Task objective:
Omitting all pictures, retype the entries below exactly as given.

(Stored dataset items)
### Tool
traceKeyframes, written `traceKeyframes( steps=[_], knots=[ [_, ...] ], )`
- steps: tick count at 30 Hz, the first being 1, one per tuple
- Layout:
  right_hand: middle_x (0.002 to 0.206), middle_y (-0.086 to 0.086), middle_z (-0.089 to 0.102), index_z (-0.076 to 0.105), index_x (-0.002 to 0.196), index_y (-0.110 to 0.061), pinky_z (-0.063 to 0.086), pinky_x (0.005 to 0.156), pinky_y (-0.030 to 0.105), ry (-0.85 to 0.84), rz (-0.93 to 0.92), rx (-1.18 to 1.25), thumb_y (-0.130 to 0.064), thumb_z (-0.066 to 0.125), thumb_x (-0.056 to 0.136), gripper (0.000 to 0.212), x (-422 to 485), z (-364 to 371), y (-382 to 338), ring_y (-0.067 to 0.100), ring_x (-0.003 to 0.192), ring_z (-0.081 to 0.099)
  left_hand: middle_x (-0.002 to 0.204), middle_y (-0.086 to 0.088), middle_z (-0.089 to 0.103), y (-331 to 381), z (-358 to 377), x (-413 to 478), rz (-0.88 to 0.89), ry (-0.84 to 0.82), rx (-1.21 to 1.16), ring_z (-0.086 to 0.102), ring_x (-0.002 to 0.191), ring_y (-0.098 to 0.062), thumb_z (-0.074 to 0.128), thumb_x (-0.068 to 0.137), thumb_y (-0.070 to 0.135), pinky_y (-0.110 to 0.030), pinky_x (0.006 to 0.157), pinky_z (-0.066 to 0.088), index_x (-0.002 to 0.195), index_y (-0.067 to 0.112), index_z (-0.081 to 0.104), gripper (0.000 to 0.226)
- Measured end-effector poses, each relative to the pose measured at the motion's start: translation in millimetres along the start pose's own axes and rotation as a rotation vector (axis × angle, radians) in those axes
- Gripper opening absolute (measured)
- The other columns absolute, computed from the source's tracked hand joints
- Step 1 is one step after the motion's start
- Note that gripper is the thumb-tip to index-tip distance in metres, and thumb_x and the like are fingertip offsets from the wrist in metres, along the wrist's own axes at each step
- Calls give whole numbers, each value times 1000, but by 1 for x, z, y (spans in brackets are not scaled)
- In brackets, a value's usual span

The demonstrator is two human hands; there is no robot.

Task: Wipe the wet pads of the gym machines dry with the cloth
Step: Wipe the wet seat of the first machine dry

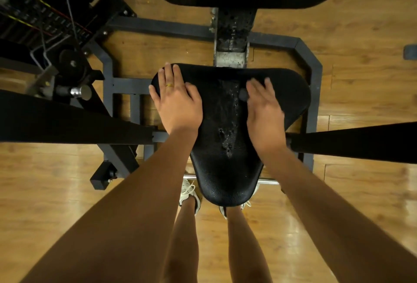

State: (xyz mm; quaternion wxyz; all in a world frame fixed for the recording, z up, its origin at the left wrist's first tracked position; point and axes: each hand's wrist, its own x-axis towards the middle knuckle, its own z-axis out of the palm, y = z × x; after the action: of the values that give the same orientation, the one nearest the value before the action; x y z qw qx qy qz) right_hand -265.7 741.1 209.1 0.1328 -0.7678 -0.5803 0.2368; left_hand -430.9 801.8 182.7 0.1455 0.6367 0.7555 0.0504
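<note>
Presently, both hands lie flat on the wet seat pad.
The black, triangular, grained-leather seat pad (226, 176) sits mid-scene on a dark steel machine frame (315, 73) over a wood-plank floor (361, 188). A streak of water droplets (228, 125) runs down its centre from far to near; the flanks look matt. The left hand (178, 102), fingers straight, rests released on the far-left corner. The right hand (264, 111), blurred, fingers extended and grasping nothing discernible, rests right of the streak.
</note>
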Motion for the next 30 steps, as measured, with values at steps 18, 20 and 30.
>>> traceKeyframes(
  steps=[18, 20, 30],
  knots=[
    [151, 7, 42, 43, 143, -6, 23, 113, 28, -39, 38, -61, -2, 46, 99, 45, 1, 7, -10, 28, 147, 23, 162, -4, 25, -1, -1, 1, 5, 0, -16, 16, 151, -20, 27, 101, 29, -50, 123, 7, 152, 12, 33, 55],
    [149, 7, 44, 45, 142, -7, 25, 113, 29, -28, 34, -54, 0, 48, 97, 46, 5, 11, -11, 28, 146, 25, 162, -4, 24, -1, -2, 1, 2, -9, -16, 15, 151, -20, 26, 101, 29, -49, 123, 6, 153, 12, 32, 55],
    [153, 2, 39, 39, 146, -10, 19, 115, 31, -69, 93, 11, 3, 56, 91, 59, -117, -3, -18, 23, 148, 20, 162, -4, 26, 0, -2, 1, 8, -3, -21, 16, 151, -20, 27, 101, 29, -49, 123, 6, 152, 13, 35, 54]
  ],
)
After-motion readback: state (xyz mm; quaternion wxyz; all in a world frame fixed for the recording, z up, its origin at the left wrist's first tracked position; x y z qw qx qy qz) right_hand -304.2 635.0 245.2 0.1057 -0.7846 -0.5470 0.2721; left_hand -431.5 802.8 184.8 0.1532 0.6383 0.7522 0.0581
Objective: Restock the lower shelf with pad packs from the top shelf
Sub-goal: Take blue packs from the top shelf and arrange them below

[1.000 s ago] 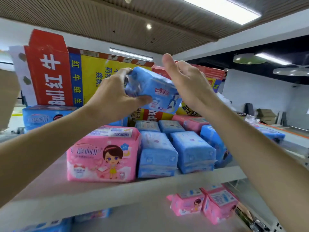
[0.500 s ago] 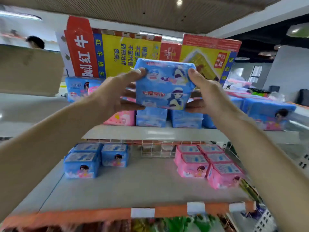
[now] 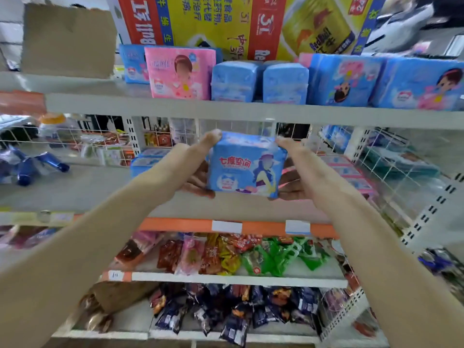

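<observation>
A blue pad pack (image 3: 247, 165) with red lettering hangs upright just above the lower shelf (image 3: 226, 207), held between both hands. My left hand (image 3: 194, 167) grips its left side, thumb on top and fingers underneath. My right hand (image 3: 292, 169) grips its right side the same way. On the top shelf (image 3: 175, 109) stand a pink pad pack (image 3: 179, 72) and several blue pad packs (image 3: 259, 81). Blue packs (image 3: 144, 160) lie on the lower shelf behind my left hand, and pink packs (image 3: 349, 172) lie behind my right hand.
A brown cardboard box (image 3: 67, 40) and a large red and yellow carton (image 3: 238, 23) stand on the top shelf. Wire dividers (image 3: 391, 167) fence the lower shelf's back and right side. Snack packets (image 3: 226, 254) fill the shelves below the orange price strip (image 3: 180, 225).
Both hands lifted the blue pack off the top shelf, turned its front toward me and brought it down to the lower shelf. The view tilted downward.
</observation>
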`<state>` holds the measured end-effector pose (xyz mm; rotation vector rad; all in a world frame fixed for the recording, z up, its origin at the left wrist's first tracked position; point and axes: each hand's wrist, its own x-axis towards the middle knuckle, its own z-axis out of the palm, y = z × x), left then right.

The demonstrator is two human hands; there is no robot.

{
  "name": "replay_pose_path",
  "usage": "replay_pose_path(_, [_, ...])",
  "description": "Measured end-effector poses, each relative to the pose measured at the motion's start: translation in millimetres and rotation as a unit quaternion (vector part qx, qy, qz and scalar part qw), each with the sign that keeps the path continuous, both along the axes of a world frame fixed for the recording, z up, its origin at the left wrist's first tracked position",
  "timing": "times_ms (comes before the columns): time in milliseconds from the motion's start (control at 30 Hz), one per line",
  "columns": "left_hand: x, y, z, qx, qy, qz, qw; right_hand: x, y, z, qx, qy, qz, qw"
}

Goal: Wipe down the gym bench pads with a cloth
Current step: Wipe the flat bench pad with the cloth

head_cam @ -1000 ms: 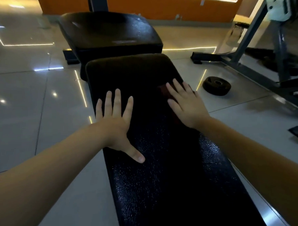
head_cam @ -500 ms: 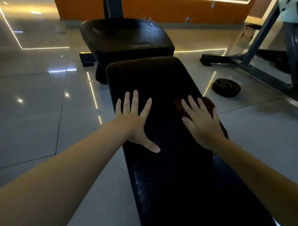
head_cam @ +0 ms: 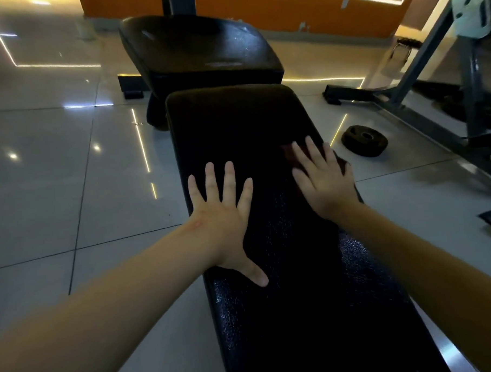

Completed exercise:
### Tool
traceKeyframes, written `traceKeyframes( steps=[_], knots=[ [_, ...] ], )`
- steps: tick count at 30 Hz, the first being 1, one per tuple
- Layout:
  right_hand: middle_x (0.002 to 0.206), middle_y (-0.086 to 0.086), middle_z (-0.089 to 0.102), index_z (-0.076 to 0.105), index_x (-0.002 to 0.196), index_y (-0.110 to 0.061), pinky_z (-0.063 to 0.086), pinky_x (0.005 to 0.156), pinky_y (-0.030 to 0.105), ry (-0.85 to 0.84), rz (-0.93 to 0.92), rx (-1.18 to 1.25), thumb_y (-0.130 to 0.064), thumb_z (-0.066 to 0.125), thumb_x (-0.056 to 0.136), gripper (0.000 to 0.212), x (-422 to 485), z (-364 to 371), y (-382 to 338), ring_y (-0.067 to 0.100), ring_x (-0.003 to 0.192), ring_z (-0.081 to 0.099)
  left_hand: middle_x (-0.002 to 0.204), middle_y (-0.086 to 0.088), middle_z (-0.089 to 0.103), y (-331 to 381), z (-358 to 377), x (-413 to 478), rz (-0.88 to 0.89), ry (-0.84 to 0.82), rx (-1.21 to 1.16), ring_z (-0.086 to 0.102), ring_x (-0.002 to 0.191), ring_y (-0.098 to 0.062), thumb_z (-0.074 to 0.128), thumb_x (-0.068 to 0.137), thumb_y (-0.070 to 0.135), pinky_y (-0.110 to 0.030), pinky_x (0.006 to 0.157), pinky_z (-0.066 to 0.088), index_x (-0.002 to 0.195), index_y (-0.067 to 0.112), index_z (-0.081 to 0.104), gripper (0.000 to 0.226)
- Measured end-effector poses, each relative to the pose measured at the motion's start: translation in millimetres along the start pose's own axes and rotation as a rotation vector (axis × angle, radians) in those axes
- Gripper opening absolute (measured)
- The other columns absolute, computed from the source's tracked hand joints
- Step 1 is one step after the motion's start
- Note that gripper is the thumb-tip to index-tip distance in metres, and thumb_x and the like are fingertip offsets from the wrist in metres, along the wrist's own axes at each step
- Calls give whole numbers, each value times 1000, but by 1 for x, z, y (spans in brackets are not scaled)
- In brackets, a value's usual span

The demonstrator is two human hands; there is no robot.

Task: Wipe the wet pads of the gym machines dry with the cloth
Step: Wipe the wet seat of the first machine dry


State: (xyz mm; quaternion wxyz; all in a world frame fixed for the recording, z up, its origin at the left wrist's first tracked position; point and axes: each hand's wrist, its own x-axis towards the middle knuckle, its own z-axis out of the palm, y = z × x; after the action: of the values that give the same orientation, the one nearest the value before the action; x y z qw qx qy qz) right_hand -265.7 741.1 209.1 0.1328 -0.7678 -0.5803 0.2368; left_hand -430.9 801.8 182.7 0.1455 0.6367 0.7555 0.0504
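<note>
Presently, both hands lie flat on the wet seat pad.
The black, triangular, grained-leather seat pad (226, 176) sits mid-scene on a dark steel machine frame (315, 73) over a wood-plank floor (361, 188). A streak of water droplets (228, 125) runs down its centre from far to near; the flanks look matt. The left hand (178, 102), fingers straight, rests released on the far-left corner. The right hand (264, 111), blurred, fingers extended and grasping nothing discernible, rests right of the streak.
</note>
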Motion for the next 30 steps, as measured, with values at steps 18, 20 and 30.
>>> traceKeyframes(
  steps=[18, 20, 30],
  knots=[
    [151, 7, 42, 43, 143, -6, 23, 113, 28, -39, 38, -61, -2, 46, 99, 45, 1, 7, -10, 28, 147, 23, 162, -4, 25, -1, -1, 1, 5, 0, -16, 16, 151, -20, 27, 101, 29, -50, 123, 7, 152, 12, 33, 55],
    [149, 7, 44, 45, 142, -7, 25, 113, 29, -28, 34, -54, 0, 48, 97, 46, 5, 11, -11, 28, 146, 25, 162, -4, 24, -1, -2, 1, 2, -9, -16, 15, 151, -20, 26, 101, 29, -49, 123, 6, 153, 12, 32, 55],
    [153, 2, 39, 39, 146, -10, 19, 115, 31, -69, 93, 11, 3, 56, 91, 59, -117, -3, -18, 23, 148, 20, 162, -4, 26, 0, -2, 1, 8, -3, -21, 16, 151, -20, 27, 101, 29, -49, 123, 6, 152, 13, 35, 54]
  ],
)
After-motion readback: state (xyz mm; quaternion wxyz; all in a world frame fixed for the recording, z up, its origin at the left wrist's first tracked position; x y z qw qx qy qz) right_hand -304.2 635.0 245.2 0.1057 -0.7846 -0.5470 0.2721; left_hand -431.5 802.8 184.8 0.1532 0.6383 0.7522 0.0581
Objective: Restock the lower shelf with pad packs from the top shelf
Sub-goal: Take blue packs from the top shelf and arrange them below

[1.000 s ago] 
[0.500 s ago] 
[now] 

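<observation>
A blue pad pack (image 3: 247, 165) with red lettering hangs upright just above the lower shelf (image 3: 226, 207), held between both hands. My left hand (image 3: 194, 167) grips its left side, thumb on top and fingers underneath. My right hand (image 3: 292, 169) grips its right side the same way. On the top shelf (image 3: 175, 109) stand a pink pad pack (image 3: 179, 72) and several blue pad packs (image 3: 259, 81). Blue packs (image 3: 144, 160) lie on the lower shelf behind my left hand, and pink packs (image 3: 349, 172) lie behind my right hand.
A brown cardboard box (image 3: 67, 40) and a large red and yellow carton (image 3: 238, 23) stand on the top shelf. Wire dividers (image 3: 391, 167) fence the lower shelf's back and right side. Snack packets (image 3: 226, 254) fill the shelves below the orange price strip (image 3: 180, 225).
Both hands lifted the blue pack off the top shelf, turned its front toward me and brought it down to the lower shelf. The view tilted downward.
</observation>
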`<state>` holds the measured end-effector pose (xyz mm; rotation vector rad; all in a world frame fixed for the recording, z up, its origin at the left wrist's first tracked position; point and axes: each hand's wrist, its own x-axis towards the middle knuckle, its own z-axis out of the palm, y = z × x), left then right.

The demonstrator is two human hands; there is no robot.

{
  "name": "replay_pose_path",
  "usage": "replay_pose_path(_, [_, ...])",
  "description": "Measured end-effector poses, each relative to the pose measured at the motion's start: translation in millimetres and rotation as a unit quaternion (vector part qx, qy, qz and scalar part qw), each with the sign that keeps the path continuous, both along the axes of a world frame fixed for the recording, z up, its origin at the left wrist's first tracked position",
  "timing": "times_ms (comes before the columns): time in milliseconds from the motion's start (control at 30 Hz), one per line",
  "columns": "left_hand: x, y, z, qx, qy, qz, qw; right_hand: x, y, z, qx, qy, qz, qw"
}

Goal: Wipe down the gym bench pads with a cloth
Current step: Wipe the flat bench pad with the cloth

head_cam @ -1000 ms: 
head_cam @ -500 ms: 
head_cam @ +0 ms: 

This answer is complete as it stands.